Wednesday, November 10, 2010

What is plagiarism and is it always bad?


Malcolm Gladwell argues that since we are all guilty of plagiarism none of us are guilty of plagiarism. Fallacious? You be the judge. Follow this link, then check out Professor Ira Singer's claim that there are fallacies in his arguments.

What is Plagiarism, and Is it Always Bad?

Professor Singer says:
Seems like a fallacy of division followed by a fallacy of composition.

Argument 1:

(1) To reproduce without attribution a substantial piece of writing produced by someone else is plagiarism.
(2) Substantial pieces of writing can be divided into individual words.
Therefore, to reproduce without attribution a word produced by someone else is plagiarism.

Argument 2:

(1) Almost all of the words anyone uses were produced by someone else (or anyway by a long slow cultural process, not by oneself), and people use almost all of these words without attribution.
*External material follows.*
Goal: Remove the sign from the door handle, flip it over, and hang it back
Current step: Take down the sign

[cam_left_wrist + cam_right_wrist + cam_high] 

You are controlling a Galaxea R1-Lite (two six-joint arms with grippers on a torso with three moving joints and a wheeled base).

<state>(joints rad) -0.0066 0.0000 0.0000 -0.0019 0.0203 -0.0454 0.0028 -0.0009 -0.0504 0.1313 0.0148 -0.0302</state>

So people plagiarize almost all of the time in their use of individual words; yet people are held blameless for this.
(2) Substantial pieces of writing are composed of words.
(3) Since almost all of the words in each substantial piece of writing are plagiarized, each substantial piece of writing is also plagiarized.
(4) If each act of word-plagiarism is to be held blameless, the composite act of substantial-piece plagiarism is also to be held blameless.
Therefore what's the big deal about plagiarism?

I'll add my own argument, Argument 3: Mandate good, solid critical thinking courses at all levels of education before we are all lost, utterly lost!